This edition of the Work Plan, effective as of May 2015, describes OIG audits, evaluations, and certain legal and investigative initiatives that are ongoing. In response to adjustments made to the Work Plan, this mid-year update removes items that have been completed, postponed, or canceled and includes new items that have been started since October 2014. The word “new” before a project title indicates that the project did not appear in the previous Work Plan. For each project, they include the subject, primary objective, and criteria related to the topic. At the end of each description, they provide the internal identification code for the review (if a number has been assigned) and the year in which they expect one or more reports to be issued as a result of the review.

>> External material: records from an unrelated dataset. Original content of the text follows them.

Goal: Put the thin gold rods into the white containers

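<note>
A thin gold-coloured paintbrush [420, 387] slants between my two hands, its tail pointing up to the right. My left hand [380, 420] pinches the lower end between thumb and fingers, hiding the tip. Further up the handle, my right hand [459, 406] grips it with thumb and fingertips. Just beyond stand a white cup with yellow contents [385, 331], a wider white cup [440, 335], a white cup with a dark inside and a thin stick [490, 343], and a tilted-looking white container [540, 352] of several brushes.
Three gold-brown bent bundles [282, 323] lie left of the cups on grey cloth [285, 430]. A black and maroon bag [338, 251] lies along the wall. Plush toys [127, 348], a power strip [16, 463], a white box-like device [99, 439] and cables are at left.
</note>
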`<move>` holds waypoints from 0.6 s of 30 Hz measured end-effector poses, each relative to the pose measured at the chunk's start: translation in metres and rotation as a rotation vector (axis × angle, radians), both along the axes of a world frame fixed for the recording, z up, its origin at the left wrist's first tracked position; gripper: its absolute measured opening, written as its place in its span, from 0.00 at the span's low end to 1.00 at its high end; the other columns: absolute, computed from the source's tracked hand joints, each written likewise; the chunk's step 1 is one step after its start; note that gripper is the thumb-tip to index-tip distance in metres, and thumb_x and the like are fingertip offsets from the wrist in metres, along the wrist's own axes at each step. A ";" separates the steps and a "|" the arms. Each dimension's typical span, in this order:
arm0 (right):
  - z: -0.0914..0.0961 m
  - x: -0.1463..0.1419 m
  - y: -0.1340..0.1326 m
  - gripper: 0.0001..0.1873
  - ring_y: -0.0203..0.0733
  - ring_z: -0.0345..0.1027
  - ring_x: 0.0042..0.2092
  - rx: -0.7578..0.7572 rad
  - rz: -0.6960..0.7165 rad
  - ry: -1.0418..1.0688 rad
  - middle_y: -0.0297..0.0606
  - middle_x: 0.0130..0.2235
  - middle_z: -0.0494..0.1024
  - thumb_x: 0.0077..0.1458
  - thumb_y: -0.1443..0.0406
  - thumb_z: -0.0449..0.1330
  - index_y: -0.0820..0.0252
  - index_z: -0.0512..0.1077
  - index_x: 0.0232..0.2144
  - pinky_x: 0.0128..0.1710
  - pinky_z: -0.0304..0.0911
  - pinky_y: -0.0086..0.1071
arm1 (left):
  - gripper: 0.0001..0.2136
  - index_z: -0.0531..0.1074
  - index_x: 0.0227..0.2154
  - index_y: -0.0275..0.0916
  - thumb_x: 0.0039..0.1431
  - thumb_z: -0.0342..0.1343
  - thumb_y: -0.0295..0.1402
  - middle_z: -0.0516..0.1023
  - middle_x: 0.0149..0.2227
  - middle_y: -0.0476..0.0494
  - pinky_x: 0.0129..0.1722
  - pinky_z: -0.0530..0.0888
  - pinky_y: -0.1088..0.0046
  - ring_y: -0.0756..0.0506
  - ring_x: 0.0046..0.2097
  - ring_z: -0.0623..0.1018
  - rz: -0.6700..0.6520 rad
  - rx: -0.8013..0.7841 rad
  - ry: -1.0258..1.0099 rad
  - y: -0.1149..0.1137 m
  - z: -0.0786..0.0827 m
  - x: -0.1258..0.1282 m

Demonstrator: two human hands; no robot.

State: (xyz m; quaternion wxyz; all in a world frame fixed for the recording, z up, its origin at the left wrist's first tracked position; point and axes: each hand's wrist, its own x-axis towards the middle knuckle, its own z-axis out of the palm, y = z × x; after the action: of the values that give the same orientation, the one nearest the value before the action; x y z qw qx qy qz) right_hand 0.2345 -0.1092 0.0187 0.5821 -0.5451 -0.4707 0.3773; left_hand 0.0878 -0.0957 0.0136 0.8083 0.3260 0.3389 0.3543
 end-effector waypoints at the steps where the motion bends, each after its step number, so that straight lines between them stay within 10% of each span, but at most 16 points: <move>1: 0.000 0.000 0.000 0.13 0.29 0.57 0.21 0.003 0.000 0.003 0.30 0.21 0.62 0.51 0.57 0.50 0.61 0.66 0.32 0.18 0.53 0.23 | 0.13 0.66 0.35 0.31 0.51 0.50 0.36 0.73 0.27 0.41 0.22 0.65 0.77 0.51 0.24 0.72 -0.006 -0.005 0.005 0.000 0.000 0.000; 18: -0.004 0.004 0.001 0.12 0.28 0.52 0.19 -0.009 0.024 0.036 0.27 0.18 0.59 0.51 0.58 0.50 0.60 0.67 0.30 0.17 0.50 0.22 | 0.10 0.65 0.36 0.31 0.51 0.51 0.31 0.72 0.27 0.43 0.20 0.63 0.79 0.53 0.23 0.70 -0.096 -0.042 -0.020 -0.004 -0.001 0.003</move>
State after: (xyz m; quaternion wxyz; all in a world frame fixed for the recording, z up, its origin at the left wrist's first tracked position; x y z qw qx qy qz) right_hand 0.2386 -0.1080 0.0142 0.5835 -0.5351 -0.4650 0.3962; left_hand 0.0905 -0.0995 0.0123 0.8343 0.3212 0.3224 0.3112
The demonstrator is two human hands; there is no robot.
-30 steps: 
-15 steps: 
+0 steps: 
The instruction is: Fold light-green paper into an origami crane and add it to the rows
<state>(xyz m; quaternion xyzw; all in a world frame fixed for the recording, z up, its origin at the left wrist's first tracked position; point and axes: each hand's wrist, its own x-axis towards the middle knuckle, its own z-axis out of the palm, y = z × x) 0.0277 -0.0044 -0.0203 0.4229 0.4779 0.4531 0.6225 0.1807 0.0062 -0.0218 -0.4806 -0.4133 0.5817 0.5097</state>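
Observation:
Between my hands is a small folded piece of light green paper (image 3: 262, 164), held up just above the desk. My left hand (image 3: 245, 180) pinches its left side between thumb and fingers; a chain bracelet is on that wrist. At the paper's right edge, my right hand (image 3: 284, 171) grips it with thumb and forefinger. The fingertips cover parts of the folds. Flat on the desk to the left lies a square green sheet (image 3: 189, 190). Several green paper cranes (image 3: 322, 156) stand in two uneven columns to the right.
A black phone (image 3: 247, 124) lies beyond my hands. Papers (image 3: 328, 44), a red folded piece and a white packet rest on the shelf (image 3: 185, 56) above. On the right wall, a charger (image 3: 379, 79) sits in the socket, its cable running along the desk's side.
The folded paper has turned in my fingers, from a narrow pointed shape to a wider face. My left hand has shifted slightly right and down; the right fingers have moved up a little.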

The updates that are included are those that we feel relate to the McKesson Business Performance Services potential business involvement and therefore, are not inclusive of all new updates.
OIG will periodically update its online Work Plan. Check for updates or read the full report (PDF, 3.5 MB).
Medicare Part A and Part B
Hospitals - Hospitals—Billing and Payments
- NEW Intensity-modulated radiation therapy
“We will review Medicare outpatient payments for intensity-modulated radiation therapy (IMRT) to determine whether the payments were made in accordance with Federal rules and regulations.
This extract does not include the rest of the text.